The text is written in Greek minuscule letters, in one column per page, 18 lines per page. The ink is brown.

The codex contains weekday Gospel lessons. 318, 321 and 323 sometimes agree with each other in departing form the ordinary weekday Church lessons.

History 

Scrivener dated the manuscript to the 12th century, Gregory dated it to the 13th century. It has been assigned by the Institute for New Testament Textual Research to the 13th century.

It was purchased from Spyridon P. Lambros from Athens, on 26 March 1859 (along with lectionaries 321, 322, and 324).

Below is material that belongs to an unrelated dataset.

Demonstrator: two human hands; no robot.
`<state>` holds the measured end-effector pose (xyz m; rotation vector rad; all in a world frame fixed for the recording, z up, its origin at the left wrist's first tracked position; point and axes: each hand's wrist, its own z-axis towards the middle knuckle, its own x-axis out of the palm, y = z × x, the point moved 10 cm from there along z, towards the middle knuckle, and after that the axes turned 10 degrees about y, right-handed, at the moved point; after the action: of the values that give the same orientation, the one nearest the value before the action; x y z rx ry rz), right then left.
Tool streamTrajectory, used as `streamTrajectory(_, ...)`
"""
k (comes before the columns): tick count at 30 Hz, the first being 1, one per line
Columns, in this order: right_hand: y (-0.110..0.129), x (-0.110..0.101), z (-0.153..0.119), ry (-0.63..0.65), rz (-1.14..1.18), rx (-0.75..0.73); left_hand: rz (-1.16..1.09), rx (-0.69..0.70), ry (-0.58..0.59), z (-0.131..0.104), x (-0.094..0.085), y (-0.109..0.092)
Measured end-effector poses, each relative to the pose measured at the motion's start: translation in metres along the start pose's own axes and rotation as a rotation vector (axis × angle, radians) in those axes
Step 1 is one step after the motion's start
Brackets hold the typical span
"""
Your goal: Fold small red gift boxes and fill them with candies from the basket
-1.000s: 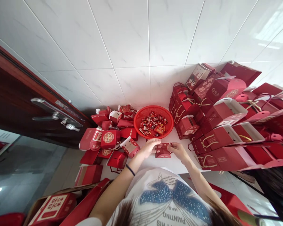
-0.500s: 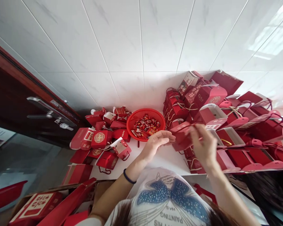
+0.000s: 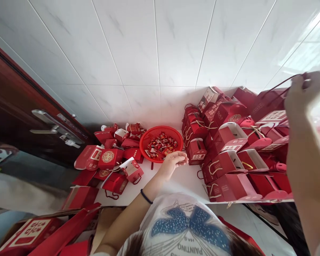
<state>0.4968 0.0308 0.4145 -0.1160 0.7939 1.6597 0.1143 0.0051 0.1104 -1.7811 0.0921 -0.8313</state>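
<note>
My right hand is raised at the far right, its fingers closed on the cord handle of a dark red box that hangs over the stacked boxes. Over the white table, my left hand is held palm inward with fingers slightly bent and nothing visible in it. Just beyond it is a red round basket with small wrapped sweets. A small closed red box stands to the right of my left hand.
Many open red boxes fill the table's right side. More small red boxes lie at the left. A tiled wall rises behind. The door is at the left. Part of a person shows at the left edge.
My right hand has moved from the middle to the far upper right with a red box. My left hand stays near the basket, no longer at a box. Part of a person has appeared at the left.
</note>
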Motion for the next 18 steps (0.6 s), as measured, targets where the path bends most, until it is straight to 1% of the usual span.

The manuscript was added to the list of New Testament manuscripts by Frederick Henry Ambrose Scrivener (271e) and Caspar René Gregory (number 323e). Gregory saw it in 1883.

The manuscript was mentioned by Catalogue of Additions to the Manuscripts in the British Museum, 1854-1875, by M. Richard.

The codex is housed at the British Library (Add MS 22743) in London.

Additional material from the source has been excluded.